### [Exercise]
Would you print the data below exactly, leaving out every picture?
━━ Source material ━━
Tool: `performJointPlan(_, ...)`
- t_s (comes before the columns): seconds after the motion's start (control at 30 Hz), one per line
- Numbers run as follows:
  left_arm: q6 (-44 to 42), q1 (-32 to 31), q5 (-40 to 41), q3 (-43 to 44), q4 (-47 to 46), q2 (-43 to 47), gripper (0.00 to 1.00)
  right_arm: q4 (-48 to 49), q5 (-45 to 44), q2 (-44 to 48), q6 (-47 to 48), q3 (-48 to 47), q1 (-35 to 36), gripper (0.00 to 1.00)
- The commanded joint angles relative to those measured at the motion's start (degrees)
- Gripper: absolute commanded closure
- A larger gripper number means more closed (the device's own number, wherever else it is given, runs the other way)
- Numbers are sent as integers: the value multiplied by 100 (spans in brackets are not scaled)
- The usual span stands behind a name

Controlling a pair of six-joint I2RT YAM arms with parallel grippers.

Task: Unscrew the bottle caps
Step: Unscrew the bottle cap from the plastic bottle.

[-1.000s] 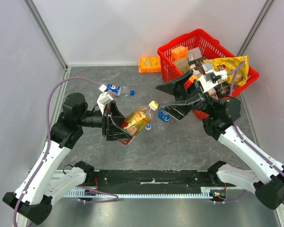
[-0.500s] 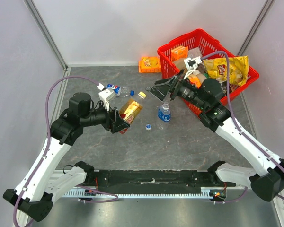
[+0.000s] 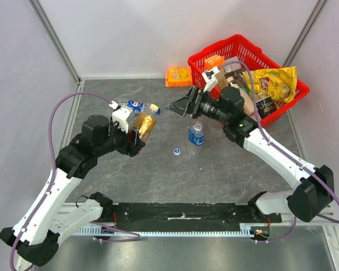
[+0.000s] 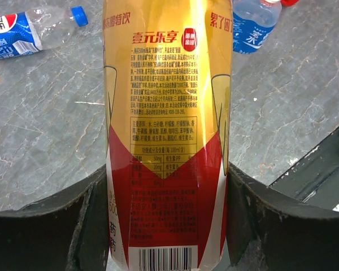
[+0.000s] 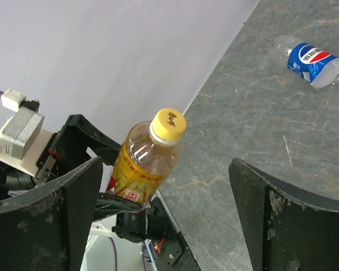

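My left gripper (image 3: 137, 135) is shut on the amber bottle (image 4: 166, 113), around its red lower label, and holds it tilted above the table. The bottle's yellow cap (image 5: 168, 124) points toward my right gripper (image 3: 179, 106). That gripper hangs open a short way off the cap, with nothing between its fingers (image 5: 45, 220). A clear bottle with a blue label (image 3: 196, 134) stands mid-table, and a loose whitish-blue cap (image 3: 176, 151) lies beside it. Another clear bottle (image 4: 22, 31) lies on its side with a blue cap (image 4: 78, 15) on it.
A red basket (image 3: 294, 96) full of snack packs stands at the back right, just behind the right arm. An orange box (image 3: 178, 76) sits by the back wall. Grey walls close in the left, back and right sides.
My left arm has carried the amber bottle back and to the left, raising its cap end. My right gripper, still open, has swung left and back to face the cap.
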State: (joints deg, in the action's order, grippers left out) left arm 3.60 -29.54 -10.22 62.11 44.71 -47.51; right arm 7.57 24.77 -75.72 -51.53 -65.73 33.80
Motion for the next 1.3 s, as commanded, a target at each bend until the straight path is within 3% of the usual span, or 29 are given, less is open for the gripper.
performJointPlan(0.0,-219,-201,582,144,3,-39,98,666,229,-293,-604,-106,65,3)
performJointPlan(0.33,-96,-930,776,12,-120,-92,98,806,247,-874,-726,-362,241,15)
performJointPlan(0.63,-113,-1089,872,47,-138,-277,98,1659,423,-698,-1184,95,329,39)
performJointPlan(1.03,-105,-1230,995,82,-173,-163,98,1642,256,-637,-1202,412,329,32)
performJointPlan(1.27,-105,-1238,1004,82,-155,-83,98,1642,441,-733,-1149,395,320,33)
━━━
### [Written response]
Tool: `performJointPlan(_, ...)`
- t_s (comes before the columns): seconds after the motion's start (control at 30 Hz), one per line
- Numbers run as follows:
  left_arm: q6 (-44 to 42), q1 (-32 to 31), q5 (-40 to 41), q3 (-43 to 44), q4 (-47 to 46), q2 (-43 to 47), gripper (0.00 to 1.00)
  right_arm: q4 (-48 to 49), q5 (-45 to 44), q2 (-44 to 48), q6 (-47 to 48), q3 (-48 to 47), q1 (-35 to 36), gripper (0.00 to 1.00)
- The commanded joint angles relative to those measured at the motion's start (degrees)
- Gripper: absolute commanded closure
- A larger gripper number means more closed (the device's own number, wherever else it is given, runs the other way)
- Numbers are sent as integers: the value multiplied by 100 (spans in brackets are not scaled)
- The usual span stands behind a name

Controlling a pair of six-joint I2RT YAM arms with parallel grippers.

Task: Unscrew the bottle caps
Step: Unscrew the bottle cap from the plastic bottle.

[-1.000s] 
[-0.500s] 
[+0.000s] 
[+0.000s] 
[+0.000s] 

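My left gripper (image 3: 137, 135) is shut on the amber bottle (image 4: 166, 113), around its red lower label, and holds it tilted above the table. The bottle's yellow cap (image 5: 168, 124) points toward my right gripper (image 3: 179, 106). That gripper hangs open a short way off the cap, with nothing between its fingers (image 5: 45, 220). A clear bottle with a blue label (image 3: 196, 134) stands mid-table, and a loose whitish-blue cap (image 3: 176, 151) lies beside it. Another clear bottle (image 4: 22, 31) lies on its side with a blue cap (image 4: 78, 15) on it.
A red basket (image 3: 294, 96) full of snack packs stands at the back right, just behind the right arm. An orange box (image 3: 178, 76) sits by the back wall. Grey walls close in the left, back and right sides.
My left arm has carried the amber bottle back and to the left, raising its cap end. My right gripper, still open, has swung left and back to face the cap.
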State: (joints deg, in the action's order, grippers left out) left arm 3.60 -29.54 -10.22 62.11 44.71 -47.51; right arm 7.57 24.77 -75.72 -51.53 -65.73 33.80
Motion for the next 1.3 s, as commanded, a target at each bend until the straight path is within 3% of the usual span, or 29 are given, less is open for the gripper.
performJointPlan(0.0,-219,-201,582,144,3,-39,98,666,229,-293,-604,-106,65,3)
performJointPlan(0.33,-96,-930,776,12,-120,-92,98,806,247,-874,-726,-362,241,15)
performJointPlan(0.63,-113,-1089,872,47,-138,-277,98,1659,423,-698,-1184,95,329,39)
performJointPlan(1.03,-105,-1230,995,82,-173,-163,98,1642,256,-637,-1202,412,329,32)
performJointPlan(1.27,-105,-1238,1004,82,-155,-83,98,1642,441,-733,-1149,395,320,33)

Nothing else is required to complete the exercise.